We haven’t featured a “Pick of the Week” in a while, but we wanted to share last weekend’s holiday-themed find with you.  It’s a set of six stereo cards published by the Keystone View Company in 1906 that Jim and I picked up for $15 at a local antique co-op.  We may get all nostalgic about a kinder, gentler spirit that prevailed a century ago, but these cards will prove once and for all that that notion is false, and that people in the “olden days” had cruel senses of humor just as they do today.  Indeed, I doubt that most people today would tolerate the story that unfolds on these stereo cards, and that’s what fascinates us about them.

I should note a little history about the stereoscope (sometimes also called a stereoptican) and the double-image cards that it used.  This simple, hand-held device was found in most American homes between 1860 and 1920.  It allowed the viewer to see a 3-D image when the two photos “blended” into one.  Subjects on the stereo cards ran the gamut from tourist views of famous sites and cities around the world to humorous images that told a little story.  Presidents, kings, generals, and other people of note also had their likenesses appear on stereo cards.

The Keystone View Company was founded in Meadville, PA in 1892 and continued operation until the 1960’s.  They really cornered the market on educational stereo views and eventually survived longer than any of their competitors.  In 1905, a year before our set of cards was copyrighted, Keystone was the largest stereographic company in the world.  In addition to educational views, humorous cards were a mainstay of the company’s vast catalog, and that’s where our cards come in – if you can call them funny.  You be the judge.

Card #1 shows a “real” Santa with a real, somewhat short beard peeking out of a snow-covered lair.  The script reads:  This is the cold little home in the North, from which old Santa is just starting forth.

Card #2 shows the same Santa hugging one of his reindeer (which happens to look very taxidermied).  Here’s what it says:  This is the deer old Santa loves best, ready to travel away with the rest.

It’s a bit hard to make out, but the third card shows a Santa with a much longer beard cracking the whip and urging his team of deer on.  It says:  This is the good old saint on the road, skimming along with his precious load.

Here’s where the happy story takes a sad and dramatic turn.  Yes, that is a hunter firing on Santa’s reindeer.  The card says:  This is the hunter with intention good, shooting a deer as he roams through the wood.

It goes from bad to worse.  Not only does a deer lie dead, but jolly old St.
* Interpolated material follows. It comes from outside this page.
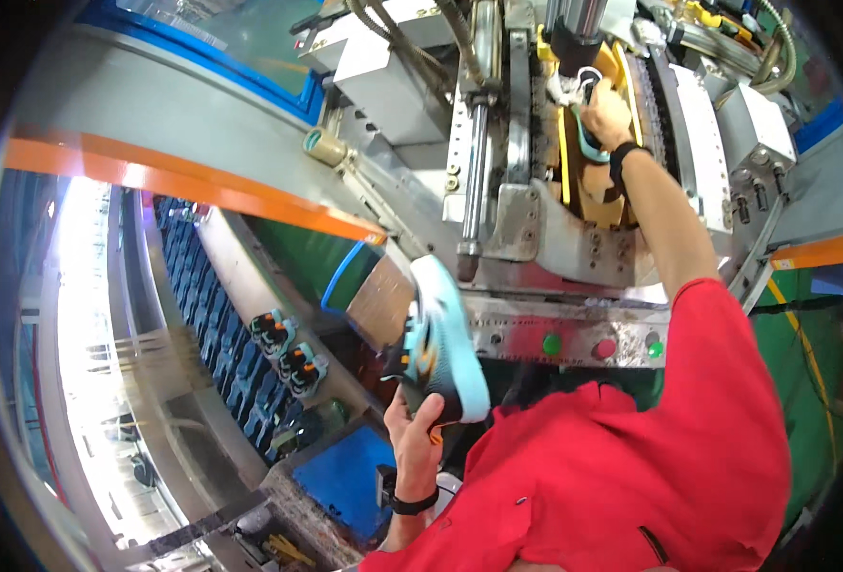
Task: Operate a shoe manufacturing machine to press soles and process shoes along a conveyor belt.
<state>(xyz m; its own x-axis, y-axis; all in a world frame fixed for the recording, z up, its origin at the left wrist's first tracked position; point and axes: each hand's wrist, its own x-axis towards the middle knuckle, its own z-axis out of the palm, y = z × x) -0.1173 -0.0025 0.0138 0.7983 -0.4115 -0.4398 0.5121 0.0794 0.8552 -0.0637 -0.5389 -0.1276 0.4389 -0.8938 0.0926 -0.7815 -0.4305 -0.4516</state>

Nick is clubbing the nasty hunter with a stick!  Here’s the next line:  This is the mischief that hunter did cause, and the awful wrath of old Santa Claus.

Now we see our Santa, in a terribly fake wig and beard, dragging along on foot with his giant pack of gifts on his back.  The end of the story goes like this:  This is poor Santa, feeling so blue, for fear he’ll be late and disappoint you.

Now I ask you, would we subject our children to a cruel and humorless story like this today?  I think not.  Yes, we certainly have movies about “bad” Santas, and there’s a very famous Christmas movie in which a cat gets electrocuted, but parents would be up in arms if a movie depicted Rudolph – or Prancer or Vixen for that matter – being shot point blank by a hunter.  Times have certainly changed, and, maybe in this instance, it’s for the better.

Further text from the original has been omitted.